Aphorisms for Data Analysts

An aphorism is a pithy saying that reveals some astute observation or popular notion, whether true or fictitious. “Lies, damn lies, and statistics” you’ve undoubtedly heard. If you’ve taken Stats 101, you probably know that “correlation doesn’t imply causation.” Here are a few more for your consideration.

I’m being an afurism.

  1. No data analyst is an island. Be sure you have the resources you need to complete an analysis. Get help if you need it, but never pass up the opportunity to learn new things.
  2. Quality begins with staffing. Support those who generate your data. Pick good people. Give them clear, well written procedures. Train them. Provide positive feedback. And thank them when they’re done.
  3. Start at the beginning. Plan your work. Work your plan. Expect the unexpected. Ask the right questions. Beware of preconceived notions. Fairly consider alternatives. Sometimes you get lucky, just don’t count on it.
  4. Applied statistics is about compromise. The way an analysis gets done often depends as much on the administrative details as the technical details. “Stay within budget.” “Finish on time.” “Don’t collect any more samples.” “Don’t tell anyone what you’re doing.” Most mind-bending, though, is that every stakeholder will have different agendas but you won’t always be able to tell what they are. Be patient and don’t lose sight of your goal.
  5. Statistics need a good foundation. You’ll never find the answer if you don’t measure the right things on the right subjects.
  6. Precision trumps accuracy. You can’t understand the data without controlling variance. You can’t control variance without understanding the data. Variance doesn’t go away just because you ignore it.
  7. Know your data. The more you know about your data the better your analysis will be. Understanding the big picture leads to better answers but failure lurks in the details.
  8. Samples are like potato chips. You can never have just one. You always want more than you have. And by the time you think you’ve had enough, you’ve had way too many.
  9. More data are better but better data are best. Garbage in; garbage out. Get the right data and get the data right before you start the analysis. Conducting a sophisticated analysis of poor data is like painting rotted wood. It won’t hold up to even a cursory inspection.
  10. Statistics don’t replace common sense. Don’t sacrifice good sense for convenience. You can’t turn off your meat computer just because you have a few silicon chips at your disposal.
  11. Have many tools; use the best one. There is usually more than one way to analyze a dataset. Use the best tool you have or get a new one that’s appropriate.

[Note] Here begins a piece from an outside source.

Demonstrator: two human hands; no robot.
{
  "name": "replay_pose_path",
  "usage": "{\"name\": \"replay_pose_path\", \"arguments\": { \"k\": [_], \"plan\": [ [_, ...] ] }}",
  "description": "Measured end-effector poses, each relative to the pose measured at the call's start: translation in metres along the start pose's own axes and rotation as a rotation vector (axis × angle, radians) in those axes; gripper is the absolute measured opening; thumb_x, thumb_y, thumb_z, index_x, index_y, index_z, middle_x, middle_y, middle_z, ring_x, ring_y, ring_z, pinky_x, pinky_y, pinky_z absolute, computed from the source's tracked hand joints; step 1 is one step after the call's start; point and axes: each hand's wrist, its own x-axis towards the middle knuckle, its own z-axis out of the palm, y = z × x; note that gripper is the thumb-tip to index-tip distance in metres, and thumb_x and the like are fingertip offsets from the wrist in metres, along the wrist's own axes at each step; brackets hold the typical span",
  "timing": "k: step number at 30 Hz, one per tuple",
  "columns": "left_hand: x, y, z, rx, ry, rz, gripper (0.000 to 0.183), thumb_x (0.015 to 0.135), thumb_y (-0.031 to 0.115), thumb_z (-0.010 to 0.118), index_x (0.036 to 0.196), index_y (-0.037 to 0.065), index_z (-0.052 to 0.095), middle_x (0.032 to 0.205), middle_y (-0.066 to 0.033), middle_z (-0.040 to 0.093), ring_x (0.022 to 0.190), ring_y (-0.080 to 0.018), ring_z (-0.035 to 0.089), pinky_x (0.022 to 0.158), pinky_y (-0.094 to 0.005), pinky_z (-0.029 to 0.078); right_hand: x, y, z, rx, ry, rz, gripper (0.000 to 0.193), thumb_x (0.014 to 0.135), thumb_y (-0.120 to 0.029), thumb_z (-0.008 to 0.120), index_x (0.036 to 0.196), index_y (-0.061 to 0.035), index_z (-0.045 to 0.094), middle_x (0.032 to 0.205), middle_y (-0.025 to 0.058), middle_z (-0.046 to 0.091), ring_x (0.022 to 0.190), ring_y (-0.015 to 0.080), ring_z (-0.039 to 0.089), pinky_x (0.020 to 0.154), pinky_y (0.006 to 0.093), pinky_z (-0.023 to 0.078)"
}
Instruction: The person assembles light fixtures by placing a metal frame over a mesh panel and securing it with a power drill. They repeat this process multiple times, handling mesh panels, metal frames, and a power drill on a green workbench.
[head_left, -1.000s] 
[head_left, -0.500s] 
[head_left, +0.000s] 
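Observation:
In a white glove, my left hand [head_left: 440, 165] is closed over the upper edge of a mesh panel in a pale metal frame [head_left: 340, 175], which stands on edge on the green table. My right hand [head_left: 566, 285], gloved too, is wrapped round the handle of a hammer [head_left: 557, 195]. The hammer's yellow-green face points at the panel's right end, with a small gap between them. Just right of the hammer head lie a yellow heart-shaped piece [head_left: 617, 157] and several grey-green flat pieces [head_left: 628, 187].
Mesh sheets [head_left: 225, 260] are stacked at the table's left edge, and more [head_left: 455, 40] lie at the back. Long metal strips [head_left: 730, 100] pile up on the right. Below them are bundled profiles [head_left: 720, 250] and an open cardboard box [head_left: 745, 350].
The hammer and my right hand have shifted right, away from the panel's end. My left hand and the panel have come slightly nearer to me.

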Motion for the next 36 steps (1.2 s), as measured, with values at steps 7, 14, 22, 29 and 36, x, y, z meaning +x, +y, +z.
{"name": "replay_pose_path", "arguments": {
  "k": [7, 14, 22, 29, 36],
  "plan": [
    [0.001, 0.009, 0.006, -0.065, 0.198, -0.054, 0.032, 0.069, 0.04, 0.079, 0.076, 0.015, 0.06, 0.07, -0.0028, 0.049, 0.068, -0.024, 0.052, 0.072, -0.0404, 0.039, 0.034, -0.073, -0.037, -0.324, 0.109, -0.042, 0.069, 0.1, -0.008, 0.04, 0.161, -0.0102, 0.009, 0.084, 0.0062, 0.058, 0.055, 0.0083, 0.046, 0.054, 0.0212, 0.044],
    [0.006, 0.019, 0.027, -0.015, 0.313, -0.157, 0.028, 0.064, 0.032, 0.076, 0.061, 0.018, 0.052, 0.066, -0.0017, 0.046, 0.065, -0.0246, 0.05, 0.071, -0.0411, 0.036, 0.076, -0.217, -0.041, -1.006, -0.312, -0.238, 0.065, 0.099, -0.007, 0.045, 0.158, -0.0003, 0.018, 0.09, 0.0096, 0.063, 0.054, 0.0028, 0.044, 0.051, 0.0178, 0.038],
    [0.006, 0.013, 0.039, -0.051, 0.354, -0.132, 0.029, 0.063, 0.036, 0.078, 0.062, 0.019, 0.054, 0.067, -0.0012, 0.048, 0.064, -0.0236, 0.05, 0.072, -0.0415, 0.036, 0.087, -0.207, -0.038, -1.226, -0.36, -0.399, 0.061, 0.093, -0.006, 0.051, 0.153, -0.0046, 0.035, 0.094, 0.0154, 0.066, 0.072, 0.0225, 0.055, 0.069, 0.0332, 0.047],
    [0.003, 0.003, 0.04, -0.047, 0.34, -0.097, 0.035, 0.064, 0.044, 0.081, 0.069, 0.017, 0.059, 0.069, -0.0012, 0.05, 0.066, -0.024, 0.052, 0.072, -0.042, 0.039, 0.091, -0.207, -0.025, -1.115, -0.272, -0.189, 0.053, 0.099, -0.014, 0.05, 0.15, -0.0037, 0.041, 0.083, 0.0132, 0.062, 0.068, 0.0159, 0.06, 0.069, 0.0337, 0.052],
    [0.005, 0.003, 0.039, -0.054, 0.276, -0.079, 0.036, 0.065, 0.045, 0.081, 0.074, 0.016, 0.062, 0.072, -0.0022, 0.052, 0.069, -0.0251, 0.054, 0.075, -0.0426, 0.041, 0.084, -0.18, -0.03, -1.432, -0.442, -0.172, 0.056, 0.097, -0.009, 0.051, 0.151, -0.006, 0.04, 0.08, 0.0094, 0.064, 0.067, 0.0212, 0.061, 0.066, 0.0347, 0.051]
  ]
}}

A mechanic who only uses a wrench isn’t a very good mechanic.
  12. Know when to fish and when to cut bait. If at first you don’t succeed, try and try again, just don’t be compulsive about it. Knowing when to quit is usually spelled out in your budget and schedule. It’s OK if the analysis raises more questions than it answers. That’s part of knowledge discovery.
  13. There’s a reason analysis begins with anal. Always evaluate the validity of your assumptions, your data scrubbing, and your interpretations. If you don’t, someone else will.
  14. Statistics are rarely black-and-white. Correlation doesn’t necessarily imply causation. Statistical significance doesn’t necessarily imply meaningfulness. Accuracy doesn’t necessarily imply precision. Be sure you understand what the numbers are really saying.
  15. No result is better than the way it is presented. Even the right answer doesn’t stand alone. An analysis is only as successful as the use to which it is put.
  16. You can’t always get what you want. When you don’t get the answers you and your client want, remember that there are more things to consider than just the numbers. Even a flawed study can yield valuable results.
  17. Archive your work. You never understand the important of an analysis you conduct until much later. It may be a method you used, problems you overcame, results you found, or text you wrote. Save your work in more than one way. Storage formats come and go.

You can find more aphorisms at Aphorisms Galore.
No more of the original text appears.